Data segment —

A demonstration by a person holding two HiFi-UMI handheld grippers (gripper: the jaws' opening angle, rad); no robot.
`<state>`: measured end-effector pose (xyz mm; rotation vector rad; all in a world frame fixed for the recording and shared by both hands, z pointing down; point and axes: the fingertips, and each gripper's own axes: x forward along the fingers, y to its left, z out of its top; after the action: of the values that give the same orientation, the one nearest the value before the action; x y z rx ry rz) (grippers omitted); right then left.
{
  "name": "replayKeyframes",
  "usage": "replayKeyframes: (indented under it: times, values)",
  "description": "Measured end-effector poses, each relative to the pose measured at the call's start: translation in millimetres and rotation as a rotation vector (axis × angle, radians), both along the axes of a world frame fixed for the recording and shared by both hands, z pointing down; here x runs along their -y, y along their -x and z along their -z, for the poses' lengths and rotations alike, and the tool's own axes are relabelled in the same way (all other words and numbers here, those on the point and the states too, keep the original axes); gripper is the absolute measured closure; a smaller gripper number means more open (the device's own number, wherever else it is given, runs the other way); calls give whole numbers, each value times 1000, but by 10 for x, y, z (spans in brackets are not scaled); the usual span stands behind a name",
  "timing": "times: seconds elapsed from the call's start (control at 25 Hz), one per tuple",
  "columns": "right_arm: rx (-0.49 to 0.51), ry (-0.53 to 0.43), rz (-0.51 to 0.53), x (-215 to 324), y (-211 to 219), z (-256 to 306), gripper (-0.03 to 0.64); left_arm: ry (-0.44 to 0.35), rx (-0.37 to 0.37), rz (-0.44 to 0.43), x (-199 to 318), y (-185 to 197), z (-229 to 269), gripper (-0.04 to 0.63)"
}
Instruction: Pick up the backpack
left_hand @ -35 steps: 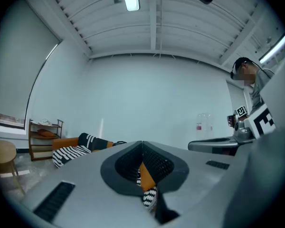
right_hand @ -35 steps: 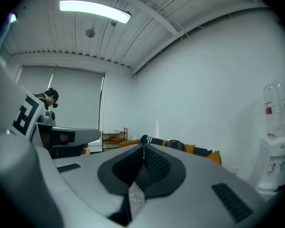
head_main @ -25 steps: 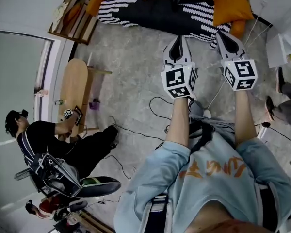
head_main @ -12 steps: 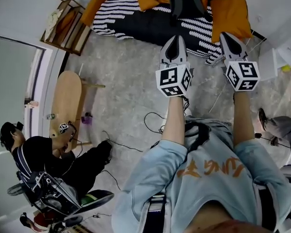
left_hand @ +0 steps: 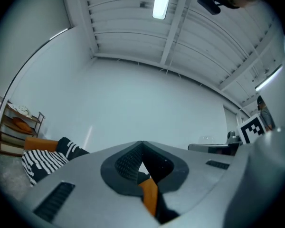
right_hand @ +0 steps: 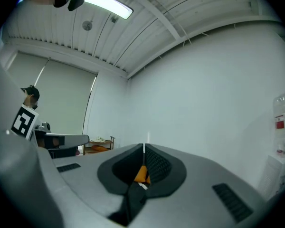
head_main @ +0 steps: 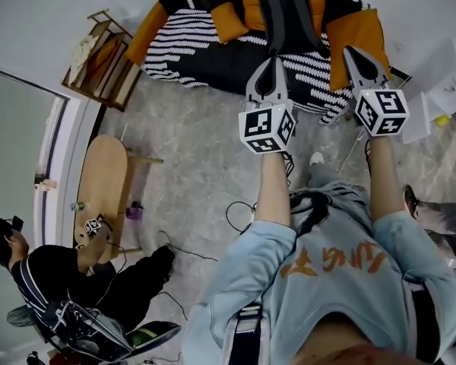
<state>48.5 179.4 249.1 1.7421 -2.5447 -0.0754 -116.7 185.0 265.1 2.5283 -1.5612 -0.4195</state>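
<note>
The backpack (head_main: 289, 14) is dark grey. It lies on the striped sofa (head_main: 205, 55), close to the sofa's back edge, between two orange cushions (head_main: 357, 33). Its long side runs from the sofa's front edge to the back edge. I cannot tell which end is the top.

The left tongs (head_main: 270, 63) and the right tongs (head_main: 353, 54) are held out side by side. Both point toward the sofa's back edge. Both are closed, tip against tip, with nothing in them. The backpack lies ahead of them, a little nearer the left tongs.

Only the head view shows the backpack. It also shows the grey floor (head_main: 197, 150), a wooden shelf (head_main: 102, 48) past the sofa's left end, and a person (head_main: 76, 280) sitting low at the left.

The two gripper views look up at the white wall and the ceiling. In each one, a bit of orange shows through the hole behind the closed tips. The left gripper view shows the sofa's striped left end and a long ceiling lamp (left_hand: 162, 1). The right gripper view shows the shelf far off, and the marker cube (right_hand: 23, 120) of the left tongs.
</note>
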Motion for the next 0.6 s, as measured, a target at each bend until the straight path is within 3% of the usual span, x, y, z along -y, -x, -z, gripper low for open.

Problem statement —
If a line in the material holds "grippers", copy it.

Task result —
A demonstration by a person holding two HiFi-UMI handheld grippers (gripper: the jaws' opening angle, rad); no robot.
`<state>`: measured end-effector pose (xyz mm; rotation vector rad; all in a world frame fixed for the recording and shared by both hands, z pointing down; point and axes: the fingertips, and each gripper's own axes: x forward along the fingers, y to its left, z out of its top; after the action: of the values that give the same orientation, the one nearest the value before the action; x y z rx ry rz) (grippers omitted); right then left.

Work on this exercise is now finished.